Unlike the US Federal Reserve, which faces an open confrontation with President Donald Trump over interest rates and the attempted removal of Governor Lisa Cook, the ECB’s independence is not in doubt. In the euro area, the complex balance of powers between member states and EU institutions largely insulates the central bank from direct political pressure on policy.
Instead, the debate is focused on who sits around the table. Of the ECB’s 26-member Governing Council – made up of the six-strong executive board and the 20 national central bank governors – 24 are men. All 20 governors are male, and the executive board has historically been dominated by figures from the four largest eurozone economies: France, Germany, Italy and Spain. Since the euro’s launch in 1999, former communist member states in central and eastern Europe, which now account for about a third of the currency area, have never held a board seat.
Women remain a small minority. Lagarde is the first female president of the ECB and, together with market operations chief Isabel Schnabel, one of only two women currently on the Governing Council. Since the institution was created, women have held just under a fifth of all board seats.
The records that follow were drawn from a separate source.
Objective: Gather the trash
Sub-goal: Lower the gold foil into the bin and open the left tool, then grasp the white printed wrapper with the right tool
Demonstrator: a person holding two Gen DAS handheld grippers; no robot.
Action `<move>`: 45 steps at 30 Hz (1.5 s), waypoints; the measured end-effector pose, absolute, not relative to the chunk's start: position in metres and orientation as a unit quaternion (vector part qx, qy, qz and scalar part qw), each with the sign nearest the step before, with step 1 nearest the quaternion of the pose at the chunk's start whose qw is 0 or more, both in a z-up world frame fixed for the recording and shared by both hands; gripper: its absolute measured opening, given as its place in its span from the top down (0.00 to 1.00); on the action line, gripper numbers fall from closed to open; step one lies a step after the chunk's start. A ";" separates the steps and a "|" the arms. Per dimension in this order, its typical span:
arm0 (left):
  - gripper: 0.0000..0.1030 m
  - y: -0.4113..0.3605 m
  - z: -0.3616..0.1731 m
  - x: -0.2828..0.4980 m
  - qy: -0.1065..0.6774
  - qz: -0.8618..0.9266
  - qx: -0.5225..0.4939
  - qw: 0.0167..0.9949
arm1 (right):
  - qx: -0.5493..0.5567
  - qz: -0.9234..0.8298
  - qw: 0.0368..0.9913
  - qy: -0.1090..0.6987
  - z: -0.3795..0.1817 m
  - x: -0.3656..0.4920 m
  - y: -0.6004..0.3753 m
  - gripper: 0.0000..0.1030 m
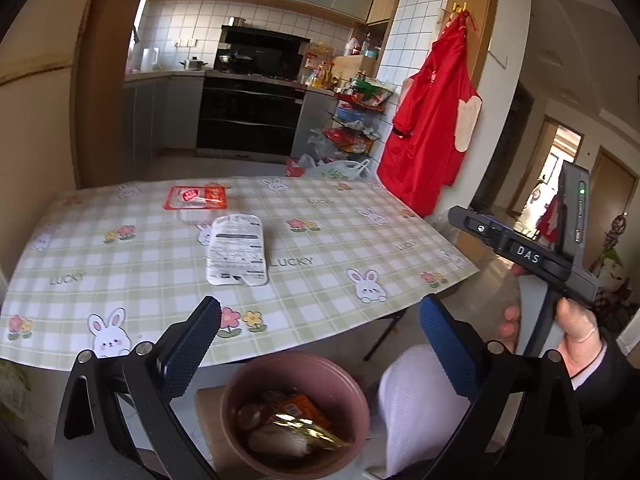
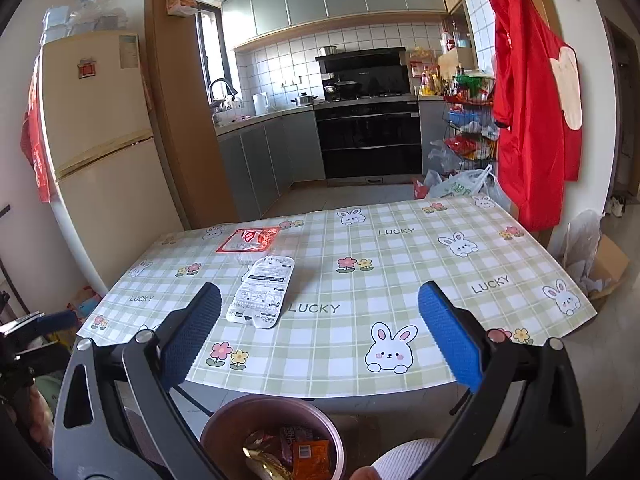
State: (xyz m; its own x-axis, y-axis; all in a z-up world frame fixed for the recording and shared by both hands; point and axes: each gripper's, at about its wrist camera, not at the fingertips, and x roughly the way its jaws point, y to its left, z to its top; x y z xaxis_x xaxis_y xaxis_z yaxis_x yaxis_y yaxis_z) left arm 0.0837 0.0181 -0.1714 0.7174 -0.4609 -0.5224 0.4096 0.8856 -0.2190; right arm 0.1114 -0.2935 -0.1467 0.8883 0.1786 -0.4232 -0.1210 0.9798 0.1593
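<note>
While we hold both tools over the near edge of the table (image 2: 400,264), our left gripper (image 1: 320,344) stands with its fingers spread wide and nothing between them, and it hangs above the pink bin (image 1: 296,412) on the floor just below the table's edge; our right gripper (image 2: 320,332) is likewise spread wide and empty, with the same bin (image 2: 272,440) beneath it; inside the bin we see crumpled wrappers (image 1: 296,424), one gold and shiny, one orange, and something pale under them; on the checked cloth with its rabbits and flowers two pieces of trash lie toward the far left part of the table: a white printed film lid (image 2: 262,292), lying flat and curling a little at one end, and just beyond it, touching or nearly so, a clear tray with a red-edged label (image 2: 249,240); in the left wrist view our right hand (image 1: 576,320) grips the handle of its tool at the right; a red apron (image 2: 532,92) hangs on the wall beside the kitchen doorway.
</note>
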 end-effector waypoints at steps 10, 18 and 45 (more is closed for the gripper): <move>0.06 0.049 -0.184 0.101 0.305 -0.149 -0.052 0.939 | 0.058 0.098 0.963 0.245 -0.160 0.123 -0.284 0.05; 0.06 0.085 -0.187 0.118 0.294 -0.081 -0.059 0.950 | 0.051 0.122 0.947 0.291 -0.176 0.154 -0.267 0.05; 0.06 0.143 -0.256 0.235 0.328 -0.042 -0.096 0.939 | 0.088 0.199 0.874 0.434 -0.327 0.426 -0.174 0.17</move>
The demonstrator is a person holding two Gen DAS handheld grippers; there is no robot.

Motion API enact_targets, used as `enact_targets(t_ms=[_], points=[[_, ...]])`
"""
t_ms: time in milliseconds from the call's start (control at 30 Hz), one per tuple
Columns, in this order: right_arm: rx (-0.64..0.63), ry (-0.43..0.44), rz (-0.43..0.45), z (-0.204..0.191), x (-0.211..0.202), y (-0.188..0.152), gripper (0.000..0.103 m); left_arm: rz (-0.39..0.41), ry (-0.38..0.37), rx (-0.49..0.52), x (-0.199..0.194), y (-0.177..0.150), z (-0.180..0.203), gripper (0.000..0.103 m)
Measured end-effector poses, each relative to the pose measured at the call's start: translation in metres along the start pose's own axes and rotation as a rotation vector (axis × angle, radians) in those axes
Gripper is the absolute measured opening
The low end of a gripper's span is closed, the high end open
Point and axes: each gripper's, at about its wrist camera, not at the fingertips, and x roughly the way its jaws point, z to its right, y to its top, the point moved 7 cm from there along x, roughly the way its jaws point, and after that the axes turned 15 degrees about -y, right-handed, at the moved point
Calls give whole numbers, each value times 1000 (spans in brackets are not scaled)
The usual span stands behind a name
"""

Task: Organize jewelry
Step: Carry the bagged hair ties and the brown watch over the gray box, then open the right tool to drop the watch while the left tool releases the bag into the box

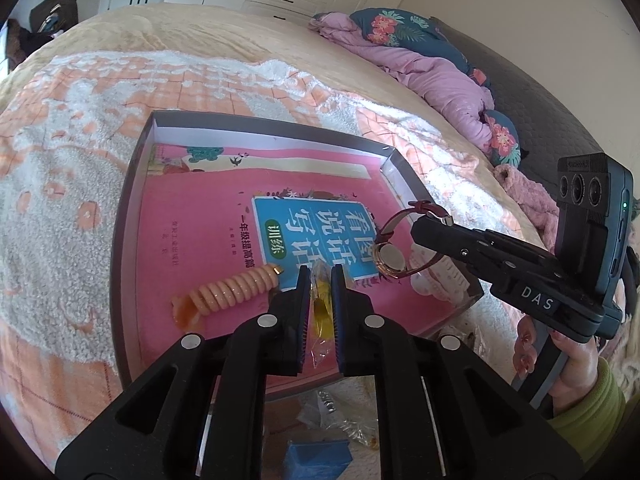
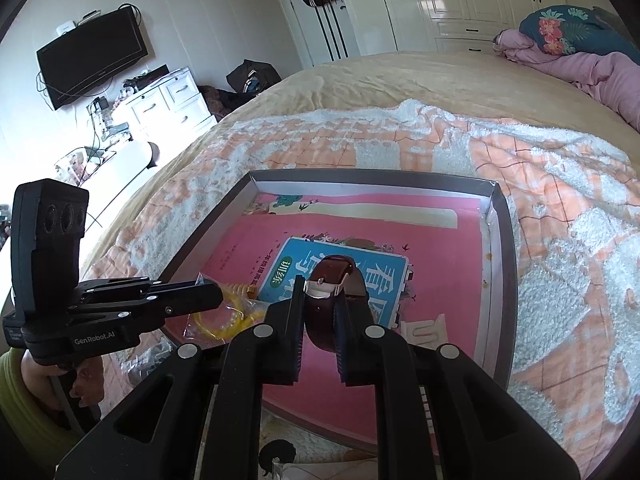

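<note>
right gripper (image 2: 319, 300) clamps watch (image 2: 334, 280) strap; left gripper (image 1: 320, 280) pinches yellow bracelet bag (image 1: 322, 308); lower both gently into box (image 1: 138, 184), apart.

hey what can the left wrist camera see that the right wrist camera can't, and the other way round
Only the left wrist view shows the watch face and the whole peach spiral hair tie. Only the right wrist view shows the wall TV, the white dresser and the watch buckle. Both show the box lined with a pink book, the left gripper shut on a clear bag with something yellow, and the right gripper holding the watch strap.
</note>
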Motion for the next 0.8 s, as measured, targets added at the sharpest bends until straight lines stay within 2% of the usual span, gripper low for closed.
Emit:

The immediate focus is on the vice-presidency. The term of Luis de Guindos of Spain expires early next year, and Croatia, Finland, Greece, Latvia and Portugal are all vying to place a candidate. That contest is widely seen in Brussels and Frankfurt as an opportunity to appoint someone from a smaller or eastern member state, even if the post is viewed as less central than the jobs of chief economist, markets director or president, which all fall vacant in 2027.
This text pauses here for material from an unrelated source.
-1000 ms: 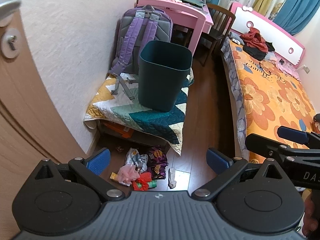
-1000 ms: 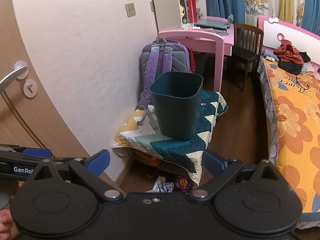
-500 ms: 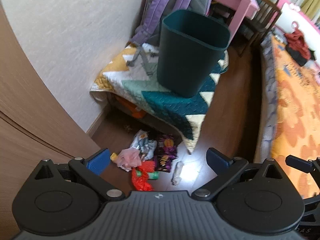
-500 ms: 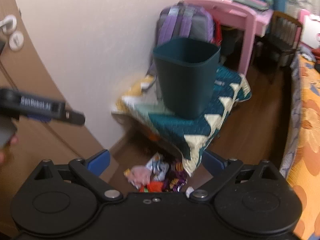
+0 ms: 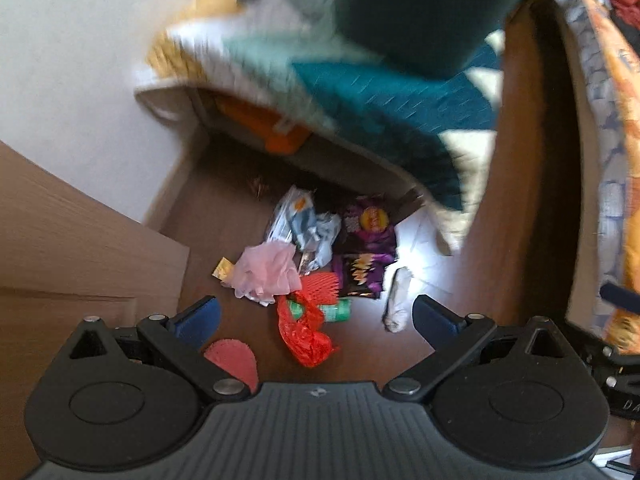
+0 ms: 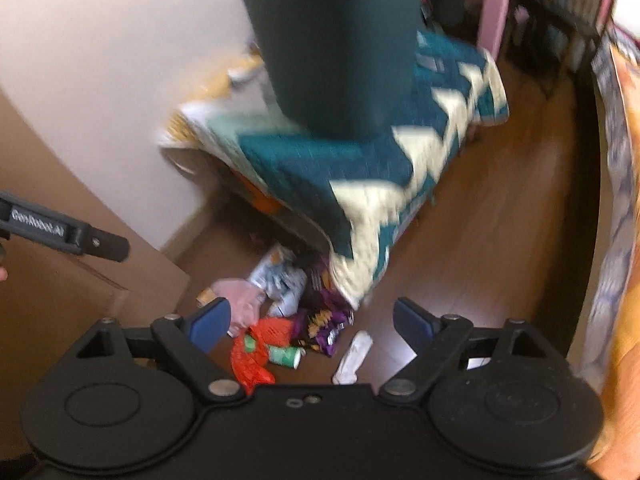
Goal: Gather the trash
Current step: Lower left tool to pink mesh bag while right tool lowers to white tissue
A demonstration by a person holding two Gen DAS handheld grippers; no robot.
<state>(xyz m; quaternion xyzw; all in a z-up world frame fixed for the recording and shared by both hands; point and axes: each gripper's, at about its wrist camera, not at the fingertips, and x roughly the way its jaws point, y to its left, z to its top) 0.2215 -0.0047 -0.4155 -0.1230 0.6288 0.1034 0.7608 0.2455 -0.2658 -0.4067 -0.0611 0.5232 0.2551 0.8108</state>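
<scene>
A plain cream wall (image 5: 80, 40) fills the upper left of both views, meeting a dark brown wooden floor (image 6: 500, 216). A light wooden door panel (image 5: 60, 240) stands at left. A teal-and-cream zigzag quilt (image 6: 360, 168) drapes over low furniture; a pink desk leg (image 6: 494, 8) and an orange floral bedspread (image 5: 624, 92) sit at right.

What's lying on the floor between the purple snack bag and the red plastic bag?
A small green can on its side lies between the purple snack bag and red plastic bag, clearest in the right wrist view.

Both tools have tipped downward and moved closer: the trash pile (image 5: 316, 276) on the floor looms larger, while the dark bin (image 6: 332, 40) has slid toward 12 o'clock.
</scene>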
Economist Carsten Brzeski of ING suggests the vice-presidency could become a tactical concession in the wider horse-trading over the four posts. If a candidate from central or eastern Europe is chosen, he argues, larger member states might treat it as a symbolic gesture while concentrating their efforts on securing the more powerful positions in the next round of appointments.
Other central banks in Europe have moved faster. The Bank of England’s nine-member Monetary Policy Committee now has a female majority after years of pressure from Parliament and civil society. Sweden’s Riksbank has a board split evenly between men and women, while Norway’s central bank combines a female governor with a board that is close to parity.
The Federal Reserve’s rate-setting committee has also become more diverse in recent years, with the appointment of Cook as the first Black woman governor. That change has, however, been accompanied by legal and political battles: Trump is seeking to remove her over allegations of mortgage fraud that she denies, in a case now before the US Supreme Court.
Research suggests that the composition of monetary policy boards is not merely a question of symbolism. A 2020 paper by academics from Bocconi University and Trinity College Dublin found that women in central banks tended to take a more “hawkish” stance on inflation, and that boards with a higher share of women were associated with higher policy rates for a given level of price growth. More recent work using a broader panel of countries reaches similar conclusions, indicating that boards with more women respond more strongly when inflation rises.
At the same time, the pool of potential female candidates remains limited. Central banking and economics are still heavily male professions. A Dallas Federal Reserve working paper cited by analysts notes that the share of women among economists in the Fed system has risen only modestly in two decades, from about 20% to roughly 22%, a pattern echoed in many advanced economies.
Lagarde has repeatedly warned that inflation falls hardest on lower-income households and on women, and she has set internal targets to increase female representation among staff. But the ECB as an institution has no formal role in choosing its own board. Candidates are nominated by the finance ministers of the 20 eurozone countries and appointed by EU leaders, after a non-binding opinion from the European Parliament.
MEPs have, on occasion, delayed or challenged nominees on gender grounds, but they cannot veto appointments outright. Markus Ferber, a member of the European Parliament’s economic and monetary affairs committee, says the unusual coincidence of four vacancies creates scope for a more balanced outcome. He argues that the nominations should be assessed “as a package”, allowing governments to factor in nationality, gender and professional background across the board rather than seat by seat.
The coming two years will therefore test whether eurozone governments are prepared to use the reshuffle to alter the profile of the ECB’s leadership, or whether established patterns of national bargaining will prevail. Lagarde has put the case for change, but the pipeline of women reaching the top ranks of finance and central banking remains thin. For now, the gap between the ECB’s ambition to reflect the society it serves and the make-up of its most powerful committee remains wide.